The recent kerfuffle in the blogosphere about advice for adjuncts, plus my own recent observations of friends’ lives, really got me thinking about my own experiences. I have done my time as an adjunct, and I remember it as a very dark period in my life. Unless you’re one of those happy adjuncts who enjoys the job, is treated well, and has financial stability, adjuncting can ruin your life. We are told that it can benefit our careers – and sure, it can be a good way to get some teaching experience. But in many cases, especially if you end up doing it for a long time, I think it can harm more than it helps.
At my graduate institution, being a graduate assistant or a teaching assistant wasn’t a common option. However, the university relied extremely heavily on adjunct labor, and was more than happy to hire grad students as adjuncts to teach classes. I taught my first class in 1999, and taught between one and five classes every fall, spring and summer after that up through spring 2006 (except for when I was doing fieldwork). I was usually paid around $2400 per class per semester, with no benefits. I taught at 4 different campuses. Almost every semester, at least one institution screwed up my paperwork and failed to pay me on time, and somehow tried to make it look like my fault.
I finished my Ph.D. in 2005 and had no idea what I was going to do next. I lived in one of the most expensive cities in the world, and my student loan grace period was going to end soon. I taught even more classes while I applied for tenure-track jobs, community college jobs, visiting assistant professor jobs, postdocs, government research jobs, you name it. [My former field is not one that has much postdoc funding, and many people don’t do postdocs in that field.] I finally did get a postdoc and moved to the Midwest, where I stayed until I got my current position.
The one thing I remember most about that stressful year was the awful, angry desperation. I was being treated very poorly. I had few options. I had no guidance (my graduate advisor was on the verge of retirement and had never done much in the way of advising me). I was falling deeper and deeper into debt, and I was tired of having to rely on financial assistance from my mother-in-law. I spent several hours a day on public transportation, traveling between my many adjuncting gigs. I wanted security, and to know what was going to happen next. I wanted to not have to worry about how I would pay my bills. I felt like I was being led on, strung along with comments from faculty that I was a great teacher and maybe a position would open up for me, and then being shot down, over and over. I was tired all of the time – from the work, from the worry, from the noise that kept me up at night in our not-very-nice neighborhood. It was one of the worst periods of my life.
My more recent job search was also stressful, but at least I knew I could stay in my postdoc for a few more years if I needed to. I knew I could pay my bills. And I liked where I lived. I didn’t have the security and legitimacy that comes with getting a job, and I wanted it badly. But honestly, the stress of that period doesn’t even come close to the year after I finished grad school.

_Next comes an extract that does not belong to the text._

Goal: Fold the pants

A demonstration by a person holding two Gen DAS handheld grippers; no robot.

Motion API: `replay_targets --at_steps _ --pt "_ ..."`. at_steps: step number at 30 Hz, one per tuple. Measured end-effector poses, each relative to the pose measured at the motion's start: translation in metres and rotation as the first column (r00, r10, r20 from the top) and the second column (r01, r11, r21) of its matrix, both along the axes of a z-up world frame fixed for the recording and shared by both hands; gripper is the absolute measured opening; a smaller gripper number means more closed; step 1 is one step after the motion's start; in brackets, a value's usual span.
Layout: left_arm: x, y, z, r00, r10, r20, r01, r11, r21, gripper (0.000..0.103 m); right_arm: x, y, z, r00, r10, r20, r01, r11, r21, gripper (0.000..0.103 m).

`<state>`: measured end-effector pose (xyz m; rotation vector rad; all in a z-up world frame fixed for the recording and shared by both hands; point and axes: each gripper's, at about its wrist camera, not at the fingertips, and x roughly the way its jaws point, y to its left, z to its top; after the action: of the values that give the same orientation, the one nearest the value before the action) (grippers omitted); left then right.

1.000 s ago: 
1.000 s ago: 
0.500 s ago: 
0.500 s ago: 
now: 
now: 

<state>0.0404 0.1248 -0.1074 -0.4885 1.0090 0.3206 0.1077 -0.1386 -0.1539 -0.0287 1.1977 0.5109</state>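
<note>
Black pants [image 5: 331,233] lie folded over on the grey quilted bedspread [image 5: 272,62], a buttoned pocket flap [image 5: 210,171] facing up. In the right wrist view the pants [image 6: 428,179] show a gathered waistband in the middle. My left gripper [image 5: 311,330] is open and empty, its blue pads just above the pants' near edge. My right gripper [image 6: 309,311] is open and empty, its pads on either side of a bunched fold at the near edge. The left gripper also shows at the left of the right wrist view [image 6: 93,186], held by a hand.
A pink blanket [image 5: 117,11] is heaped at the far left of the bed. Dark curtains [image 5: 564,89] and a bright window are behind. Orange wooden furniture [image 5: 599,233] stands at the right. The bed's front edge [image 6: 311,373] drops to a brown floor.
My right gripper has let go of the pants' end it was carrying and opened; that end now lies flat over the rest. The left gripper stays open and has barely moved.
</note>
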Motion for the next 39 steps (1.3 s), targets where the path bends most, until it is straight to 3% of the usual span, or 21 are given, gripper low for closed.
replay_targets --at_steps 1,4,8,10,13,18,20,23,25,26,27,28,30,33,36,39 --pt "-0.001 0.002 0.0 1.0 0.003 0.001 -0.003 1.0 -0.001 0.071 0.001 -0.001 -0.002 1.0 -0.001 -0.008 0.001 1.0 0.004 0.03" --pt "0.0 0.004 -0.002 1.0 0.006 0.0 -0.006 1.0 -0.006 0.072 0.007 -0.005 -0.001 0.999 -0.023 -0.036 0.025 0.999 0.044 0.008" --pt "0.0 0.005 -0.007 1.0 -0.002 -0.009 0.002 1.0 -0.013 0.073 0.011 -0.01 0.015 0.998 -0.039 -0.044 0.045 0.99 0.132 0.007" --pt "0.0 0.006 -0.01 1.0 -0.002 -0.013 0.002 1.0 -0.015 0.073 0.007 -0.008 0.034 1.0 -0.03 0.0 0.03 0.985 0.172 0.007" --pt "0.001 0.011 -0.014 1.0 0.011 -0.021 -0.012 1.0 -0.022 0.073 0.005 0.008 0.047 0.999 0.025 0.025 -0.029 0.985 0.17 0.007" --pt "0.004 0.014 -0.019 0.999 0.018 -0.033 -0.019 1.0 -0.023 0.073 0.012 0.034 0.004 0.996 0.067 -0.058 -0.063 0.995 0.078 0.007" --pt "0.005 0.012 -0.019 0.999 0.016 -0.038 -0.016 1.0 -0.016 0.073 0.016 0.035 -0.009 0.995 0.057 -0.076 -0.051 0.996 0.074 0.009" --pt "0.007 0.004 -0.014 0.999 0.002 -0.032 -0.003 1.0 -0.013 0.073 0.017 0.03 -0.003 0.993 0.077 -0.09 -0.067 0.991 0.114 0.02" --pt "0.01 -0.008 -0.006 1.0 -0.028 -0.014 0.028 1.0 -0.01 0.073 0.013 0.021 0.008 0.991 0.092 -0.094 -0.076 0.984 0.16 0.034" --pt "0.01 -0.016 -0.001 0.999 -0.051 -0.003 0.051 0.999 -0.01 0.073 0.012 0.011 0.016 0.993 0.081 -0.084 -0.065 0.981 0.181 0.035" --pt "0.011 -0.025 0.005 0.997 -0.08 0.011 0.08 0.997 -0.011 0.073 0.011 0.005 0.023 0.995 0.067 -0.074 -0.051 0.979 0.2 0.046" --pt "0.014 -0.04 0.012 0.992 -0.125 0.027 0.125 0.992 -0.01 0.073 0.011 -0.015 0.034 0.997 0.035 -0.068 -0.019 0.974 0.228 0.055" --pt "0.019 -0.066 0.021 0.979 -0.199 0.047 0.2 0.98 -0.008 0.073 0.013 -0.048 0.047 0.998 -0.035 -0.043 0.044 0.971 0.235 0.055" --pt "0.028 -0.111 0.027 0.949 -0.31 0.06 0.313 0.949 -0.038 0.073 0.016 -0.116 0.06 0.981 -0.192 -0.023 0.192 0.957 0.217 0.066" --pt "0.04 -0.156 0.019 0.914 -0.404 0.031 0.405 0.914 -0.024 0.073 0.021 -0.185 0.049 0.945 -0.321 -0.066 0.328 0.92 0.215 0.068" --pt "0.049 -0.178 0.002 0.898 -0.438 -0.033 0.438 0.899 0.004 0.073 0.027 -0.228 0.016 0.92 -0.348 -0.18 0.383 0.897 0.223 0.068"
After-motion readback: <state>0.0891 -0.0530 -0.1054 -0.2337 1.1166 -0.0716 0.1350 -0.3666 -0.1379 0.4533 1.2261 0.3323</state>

Recently, I met up with some friends from graduate school who are either close to finishing or have recently finished their degrees. These people are accomplished scholars, good teachers, and fun to be around – they are exactly the kind of people you would expect to succeed. But because of the terrible job market and decreasing funding availability, they don’t have a clear plan for what happens next, and they are adjuncting. I see that angry desperation in their eyes and it saddens me. I see it also in the comments on the job search wiki, on blogs, on friend’s Facebook statuses. The angry desperation affects how you approach everything in your life. It can ruin personal relationships, your perspective about what you want out of life, your ability to function as a scholar, and even (I hate to say it) your chances at getting a job. It’s horrible and unfair and terrifying.

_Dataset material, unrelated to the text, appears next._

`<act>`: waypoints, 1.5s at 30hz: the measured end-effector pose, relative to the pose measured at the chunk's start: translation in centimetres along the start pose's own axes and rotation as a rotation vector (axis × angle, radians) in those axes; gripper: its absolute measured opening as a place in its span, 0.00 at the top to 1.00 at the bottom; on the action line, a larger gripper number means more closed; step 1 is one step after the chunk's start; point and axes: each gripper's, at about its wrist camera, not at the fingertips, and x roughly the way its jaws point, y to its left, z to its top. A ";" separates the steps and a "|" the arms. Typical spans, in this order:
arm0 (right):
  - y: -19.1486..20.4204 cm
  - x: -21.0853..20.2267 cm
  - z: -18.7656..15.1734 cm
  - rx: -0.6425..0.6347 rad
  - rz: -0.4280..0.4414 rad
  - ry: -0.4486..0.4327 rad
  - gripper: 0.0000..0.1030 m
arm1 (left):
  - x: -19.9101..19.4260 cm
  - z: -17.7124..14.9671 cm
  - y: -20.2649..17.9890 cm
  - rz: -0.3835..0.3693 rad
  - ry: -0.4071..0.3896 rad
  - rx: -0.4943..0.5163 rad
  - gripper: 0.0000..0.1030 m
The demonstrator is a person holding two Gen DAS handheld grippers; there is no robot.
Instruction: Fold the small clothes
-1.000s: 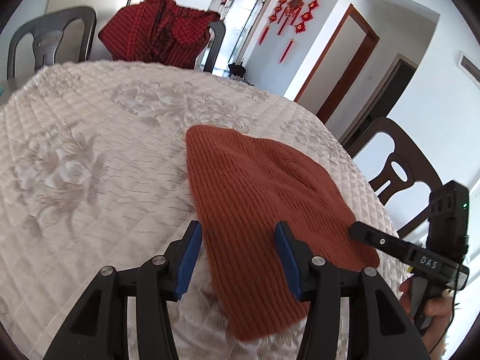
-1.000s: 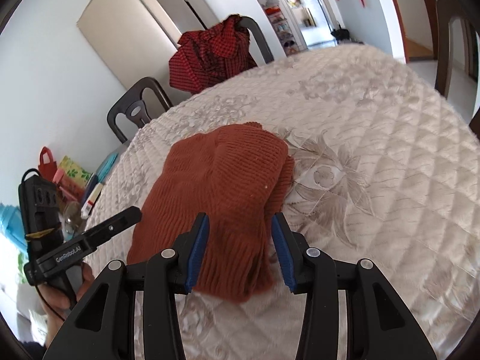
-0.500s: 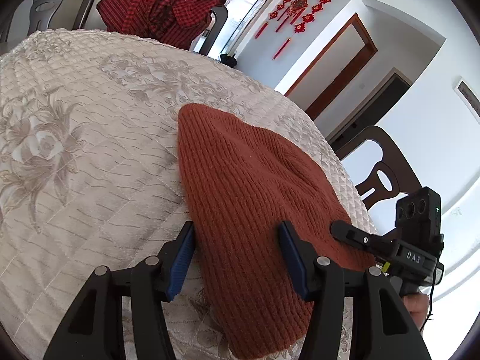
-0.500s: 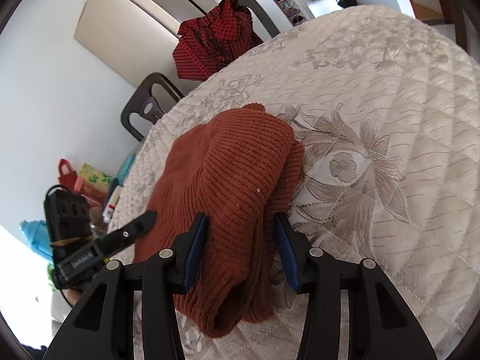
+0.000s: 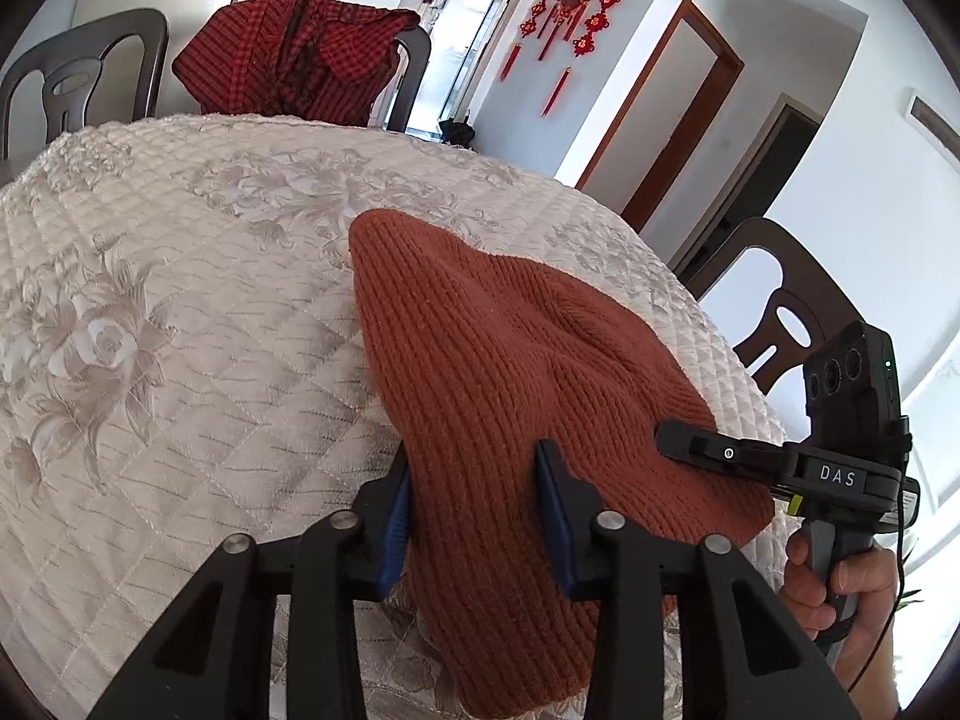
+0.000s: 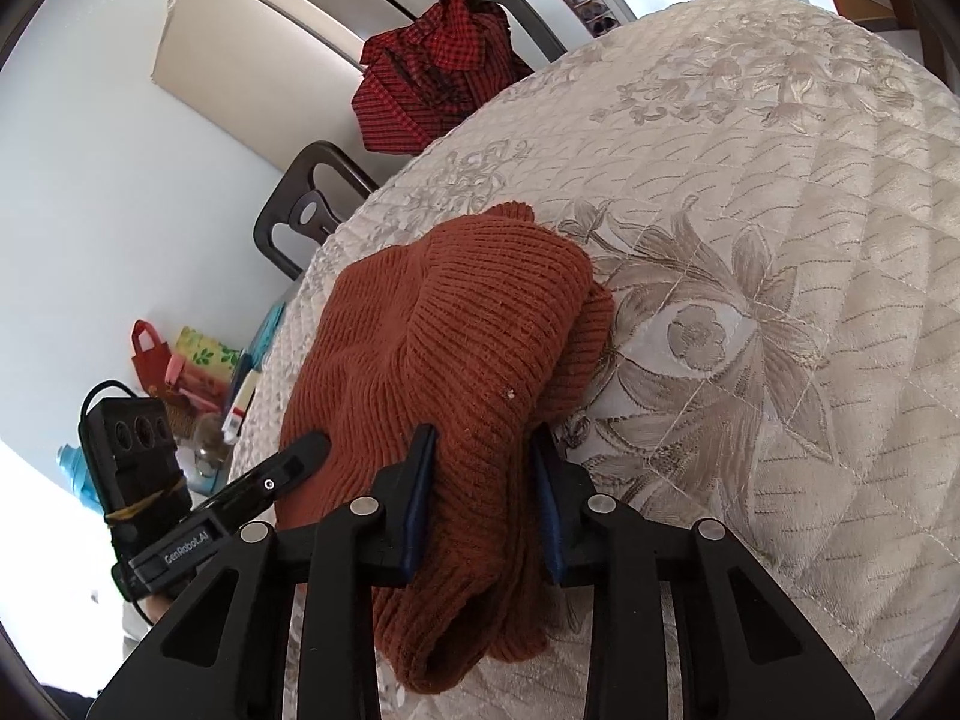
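Note:
A rust-brown ribbed knit garment (image 5: 510, 348) lies on the cream quilted tablecloth (image 5: 180, 312). In the left wrist view, my left gripper (image 5: 474, 468) has its jaws closing on the garment's near edge, and the blue pads press a bunched ridge of knit. My right gripper (image 5: 720, 453) comes in from the right, held by a hand, at the garment's right near corner. In the right wrist view, my right gripper (image 6: 483, 450) is closing too and pinches a thick roll of the knit garment (image 6: 456, 324). The left gripper (image 6: 270, 480) touches the knit on the left.
A red checked garment (image 5: 288, 48) hangs over a dark chair at the table's far side. More dark chairs (image 5: 780, 312) stand around the round table. Bags and bottles (image 6: 192, 372) sit beyond the table's left edge in the right wrist view.
Both pairs of jaws have narrowed from wide apart to pressing on the knit. The fabric now bunches up between the pads. The right gripper tilted and moved slightly down.

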 end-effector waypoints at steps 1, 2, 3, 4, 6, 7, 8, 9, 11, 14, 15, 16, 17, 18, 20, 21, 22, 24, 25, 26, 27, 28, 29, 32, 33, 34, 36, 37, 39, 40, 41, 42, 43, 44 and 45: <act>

I am not going to tell anyone not to feel this way. (And frankly, I find it appallingly condescending that a blogger suggested that adjuncts should not be angry.) But I will say that you deserve better, and you should go find it. If you find yourself in this position, the chances that continuing to work as an adjunct will benefit your career are very, very small. Your institution will probably not hire you for a tenure-track line. Some people say that postdoc-ing for more than a few years hurts your prospects on the job market – adjuncting for several years isn’t any better.

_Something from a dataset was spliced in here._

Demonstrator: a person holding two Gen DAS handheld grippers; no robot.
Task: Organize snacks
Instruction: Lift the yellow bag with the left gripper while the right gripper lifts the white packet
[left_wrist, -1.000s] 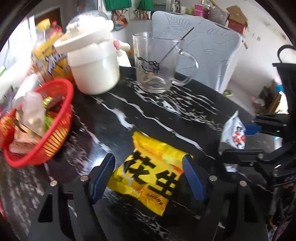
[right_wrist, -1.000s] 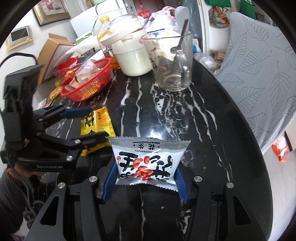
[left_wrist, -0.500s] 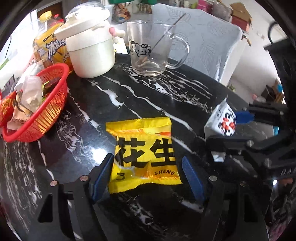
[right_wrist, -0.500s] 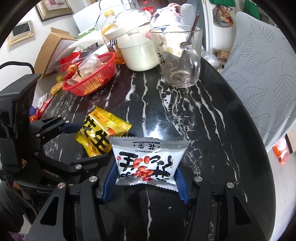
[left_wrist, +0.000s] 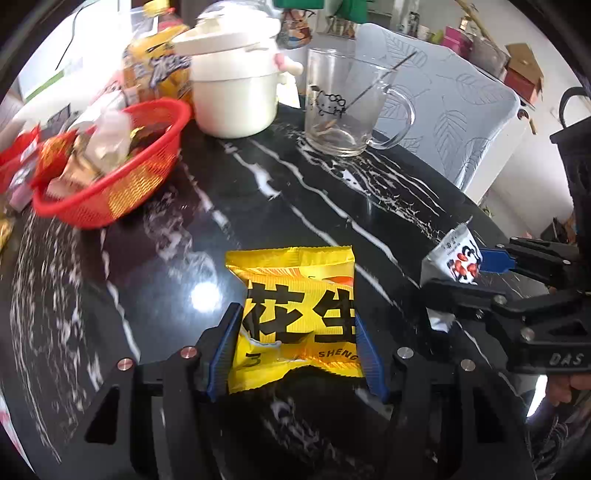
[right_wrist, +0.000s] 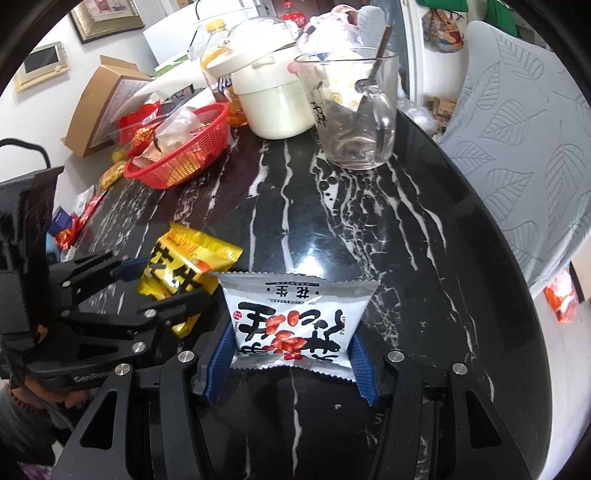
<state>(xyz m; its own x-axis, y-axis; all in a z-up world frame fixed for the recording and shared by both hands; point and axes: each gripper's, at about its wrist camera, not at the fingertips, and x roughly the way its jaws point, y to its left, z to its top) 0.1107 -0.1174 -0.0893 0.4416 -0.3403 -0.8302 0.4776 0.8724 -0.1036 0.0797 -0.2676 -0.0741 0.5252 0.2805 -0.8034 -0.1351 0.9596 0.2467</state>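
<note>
- My left gripper (left_wrist: 297, 347), spread around the yellow peanut packet (left_wrist: 295, 314) half a second ago, now pinches it from both sides, lifted off the black marble table (left_wrist: 295, 206).
- My right gripper (right_wrist: 291, 365) stays clamped on the silver peanut packet (right_wrist: 295, 317), as before.
- Further off, the red basket (left_wrist: 122, 184) of snacks sits unchanged beside the white pot (left_wrist: 236, 92) and glass mug (left_wrist: 347, 107).

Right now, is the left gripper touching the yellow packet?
Touching. The left wrist view shows the left gripper shut on the yellow packet, both blue pads pressing its sides.
</note>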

My advice is to find a way out, no matter what. Re-evaluate what is important to you: do you really love teaching, or does it just seem to be the only option available to you? (In my case, no, I did not love teaching, but I had convinced myself that it was what I wanted to do.) Can you move to a different city? If so, find something else, anything else. If you are unable to move because of family or other reasons, start researching other possibilities locally. I promise, the world won’t end if you decide to do something else – you might even be happier if you get out of academia. And make sure you have some other part of your life that you love – whether it’s spending time with family, playing music, or cooking gourmet food. You’ve worked hard to get where you are, and you deserve to enjoy your life. Don’t let them take that away from you.